- **GOAL OF THE EXERCISE**
What lines in the material hold the string "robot"? Copy out each of them.

*** SUPPLIED MATERIAL Section Begins ***

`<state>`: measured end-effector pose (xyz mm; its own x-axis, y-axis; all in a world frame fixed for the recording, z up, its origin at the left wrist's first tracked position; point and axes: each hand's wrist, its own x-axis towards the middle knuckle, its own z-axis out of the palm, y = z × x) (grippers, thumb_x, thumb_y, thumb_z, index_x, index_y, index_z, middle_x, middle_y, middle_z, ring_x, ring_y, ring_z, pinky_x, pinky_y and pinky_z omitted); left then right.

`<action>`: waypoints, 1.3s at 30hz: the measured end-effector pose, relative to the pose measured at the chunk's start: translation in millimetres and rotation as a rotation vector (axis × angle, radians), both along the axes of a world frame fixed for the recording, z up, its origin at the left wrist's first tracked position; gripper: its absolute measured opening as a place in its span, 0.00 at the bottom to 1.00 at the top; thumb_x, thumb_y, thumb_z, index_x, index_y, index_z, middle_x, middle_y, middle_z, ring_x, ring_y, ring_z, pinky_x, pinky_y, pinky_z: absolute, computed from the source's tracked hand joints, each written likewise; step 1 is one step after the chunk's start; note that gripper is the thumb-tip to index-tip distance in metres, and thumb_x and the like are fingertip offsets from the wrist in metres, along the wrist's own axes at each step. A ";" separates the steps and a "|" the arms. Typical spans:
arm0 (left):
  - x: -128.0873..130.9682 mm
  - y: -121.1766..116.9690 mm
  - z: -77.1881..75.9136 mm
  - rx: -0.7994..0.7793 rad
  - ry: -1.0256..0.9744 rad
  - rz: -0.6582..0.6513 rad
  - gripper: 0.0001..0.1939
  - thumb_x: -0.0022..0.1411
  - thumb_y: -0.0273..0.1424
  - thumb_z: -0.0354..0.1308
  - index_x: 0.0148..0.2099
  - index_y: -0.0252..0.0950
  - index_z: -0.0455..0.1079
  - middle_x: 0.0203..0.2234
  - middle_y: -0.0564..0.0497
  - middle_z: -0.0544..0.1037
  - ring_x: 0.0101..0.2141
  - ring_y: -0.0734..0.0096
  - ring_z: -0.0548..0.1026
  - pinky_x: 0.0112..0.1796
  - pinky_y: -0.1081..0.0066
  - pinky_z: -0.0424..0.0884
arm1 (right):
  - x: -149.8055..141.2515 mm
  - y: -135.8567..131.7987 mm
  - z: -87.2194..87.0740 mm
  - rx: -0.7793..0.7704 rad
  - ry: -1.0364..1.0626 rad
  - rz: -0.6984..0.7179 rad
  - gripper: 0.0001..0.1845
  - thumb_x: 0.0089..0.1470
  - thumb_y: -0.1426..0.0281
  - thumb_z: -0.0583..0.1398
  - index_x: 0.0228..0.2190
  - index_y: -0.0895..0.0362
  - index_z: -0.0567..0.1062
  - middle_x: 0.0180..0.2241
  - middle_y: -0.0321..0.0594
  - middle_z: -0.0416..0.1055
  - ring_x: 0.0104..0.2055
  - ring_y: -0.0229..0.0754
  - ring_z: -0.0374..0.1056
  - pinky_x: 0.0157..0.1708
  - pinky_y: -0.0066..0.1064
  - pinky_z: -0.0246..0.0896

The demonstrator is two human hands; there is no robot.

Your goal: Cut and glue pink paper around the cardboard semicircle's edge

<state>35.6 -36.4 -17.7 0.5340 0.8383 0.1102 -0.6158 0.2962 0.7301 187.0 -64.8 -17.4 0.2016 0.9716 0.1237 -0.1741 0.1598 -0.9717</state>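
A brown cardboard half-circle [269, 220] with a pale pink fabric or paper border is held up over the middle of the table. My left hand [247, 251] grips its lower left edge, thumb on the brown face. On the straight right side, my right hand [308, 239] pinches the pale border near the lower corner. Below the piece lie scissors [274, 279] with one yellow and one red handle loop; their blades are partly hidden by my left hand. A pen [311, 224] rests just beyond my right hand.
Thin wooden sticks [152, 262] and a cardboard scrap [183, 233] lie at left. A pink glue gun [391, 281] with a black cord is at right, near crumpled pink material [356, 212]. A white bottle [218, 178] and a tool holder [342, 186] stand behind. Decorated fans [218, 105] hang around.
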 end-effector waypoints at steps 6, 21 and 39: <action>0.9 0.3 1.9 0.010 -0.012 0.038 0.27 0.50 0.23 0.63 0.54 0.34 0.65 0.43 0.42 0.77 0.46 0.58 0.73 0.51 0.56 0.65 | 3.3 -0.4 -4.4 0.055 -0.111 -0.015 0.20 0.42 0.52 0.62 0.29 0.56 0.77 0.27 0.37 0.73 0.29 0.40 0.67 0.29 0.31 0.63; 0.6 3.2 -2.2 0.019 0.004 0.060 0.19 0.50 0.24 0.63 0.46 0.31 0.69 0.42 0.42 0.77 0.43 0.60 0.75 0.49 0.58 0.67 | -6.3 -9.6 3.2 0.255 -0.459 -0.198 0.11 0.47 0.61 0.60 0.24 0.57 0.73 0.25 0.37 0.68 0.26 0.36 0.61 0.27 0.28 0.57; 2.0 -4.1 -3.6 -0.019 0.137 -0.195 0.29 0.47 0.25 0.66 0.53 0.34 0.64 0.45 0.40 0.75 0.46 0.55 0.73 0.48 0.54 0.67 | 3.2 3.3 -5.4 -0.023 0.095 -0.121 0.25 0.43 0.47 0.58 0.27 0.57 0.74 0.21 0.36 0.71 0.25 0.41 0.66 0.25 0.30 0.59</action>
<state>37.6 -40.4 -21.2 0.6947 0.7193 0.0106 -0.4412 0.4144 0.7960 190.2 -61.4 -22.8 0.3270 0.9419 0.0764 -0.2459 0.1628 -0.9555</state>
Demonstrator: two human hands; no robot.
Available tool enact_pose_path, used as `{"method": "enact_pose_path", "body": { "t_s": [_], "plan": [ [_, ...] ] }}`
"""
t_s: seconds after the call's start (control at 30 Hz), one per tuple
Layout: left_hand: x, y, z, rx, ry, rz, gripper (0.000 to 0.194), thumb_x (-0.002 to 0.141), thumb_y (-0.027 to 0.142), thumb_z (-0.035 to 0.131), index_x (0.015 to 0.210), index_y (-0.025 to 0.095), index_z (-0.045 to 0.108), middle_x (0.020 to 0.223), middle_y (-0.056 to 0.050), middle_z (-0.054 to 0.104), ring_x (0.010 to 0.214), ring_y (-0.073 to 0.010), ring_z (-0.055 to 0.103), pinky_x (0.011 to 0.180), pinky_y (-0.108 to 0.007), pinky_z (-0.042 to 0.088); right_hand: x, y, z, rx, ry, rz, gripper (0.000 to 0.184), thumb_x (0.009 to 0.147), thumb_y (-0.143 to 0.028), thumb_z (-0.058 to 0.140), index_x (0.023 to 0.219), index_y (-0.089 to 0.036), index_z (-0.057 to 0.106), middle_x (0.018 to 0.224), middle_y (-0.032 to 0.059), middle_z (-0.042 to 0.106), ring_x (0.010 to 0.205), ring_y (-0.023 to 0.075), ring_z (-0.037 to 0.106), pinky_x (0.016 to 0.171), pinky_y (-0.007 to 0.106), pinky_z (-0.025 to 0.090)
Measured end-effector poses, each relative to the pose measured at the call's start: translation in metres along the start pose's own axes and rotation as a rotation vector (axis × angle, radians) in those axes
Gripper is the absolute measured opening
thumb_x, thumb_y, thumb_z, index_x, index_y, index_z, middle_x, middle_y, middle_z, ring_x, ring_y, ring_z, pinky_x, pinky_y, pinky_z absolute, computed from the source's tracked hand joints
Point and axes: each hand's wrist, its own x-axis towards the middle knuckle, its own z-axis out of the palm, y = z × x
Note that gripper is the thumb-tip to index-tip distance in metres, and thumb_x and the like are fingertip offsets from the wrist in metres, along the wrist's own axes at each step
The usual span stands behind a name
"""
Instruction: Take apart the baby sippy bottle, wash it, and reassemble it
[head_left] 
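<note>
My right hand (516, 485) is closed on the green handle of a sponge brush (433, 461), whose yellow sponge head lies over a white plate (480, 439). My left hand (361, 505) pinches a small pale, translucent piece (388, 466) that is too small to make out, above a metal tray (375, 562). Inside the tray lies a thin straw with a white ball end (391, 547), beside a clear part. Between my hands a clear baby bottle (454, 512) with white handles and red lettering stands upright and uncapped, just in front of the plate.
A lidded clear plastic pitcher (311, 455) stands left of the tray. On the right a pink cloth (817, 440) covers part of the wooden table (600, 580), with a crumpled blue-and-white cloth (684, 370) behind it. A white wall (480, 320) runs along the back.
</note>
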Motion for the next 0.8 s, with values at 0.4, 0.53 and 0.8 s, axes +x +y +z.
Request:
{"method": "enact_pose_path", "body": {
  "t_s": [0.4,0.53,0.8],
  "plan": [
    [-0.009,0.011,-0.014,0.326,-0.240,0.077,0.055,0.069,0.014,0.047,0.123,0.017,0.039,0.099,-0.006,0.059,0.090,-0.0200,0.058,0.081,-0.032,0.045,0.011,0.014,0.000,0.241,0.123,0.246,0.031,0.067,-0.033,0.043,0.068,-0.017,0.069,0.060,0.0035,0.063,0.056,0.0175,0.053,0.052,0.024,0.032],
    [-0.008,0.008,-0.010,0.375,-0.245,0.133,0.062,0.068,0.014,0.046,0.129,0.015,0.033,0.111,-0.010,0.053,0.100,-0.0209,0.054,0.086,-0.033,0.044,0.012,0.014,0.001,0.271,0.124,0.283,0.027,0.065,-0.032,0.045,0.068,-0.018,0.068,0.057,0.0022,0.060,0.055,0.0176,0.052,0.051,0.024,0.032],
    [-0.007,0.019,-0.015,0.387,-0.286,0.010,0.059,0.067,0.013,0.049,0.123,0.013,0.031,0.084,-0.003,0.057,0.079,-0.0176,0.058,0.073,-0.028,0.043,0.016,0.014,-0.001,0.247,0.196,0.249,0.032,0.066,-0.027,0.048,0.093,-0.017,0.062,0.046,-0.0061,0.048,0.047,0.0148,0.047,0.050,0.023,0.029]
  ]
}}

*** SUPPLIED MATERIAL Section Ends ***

- **YOUR RESPONSE**
The demonstrator is two human hands; there is no robot.
Demonstrator: two human hands; no robot.

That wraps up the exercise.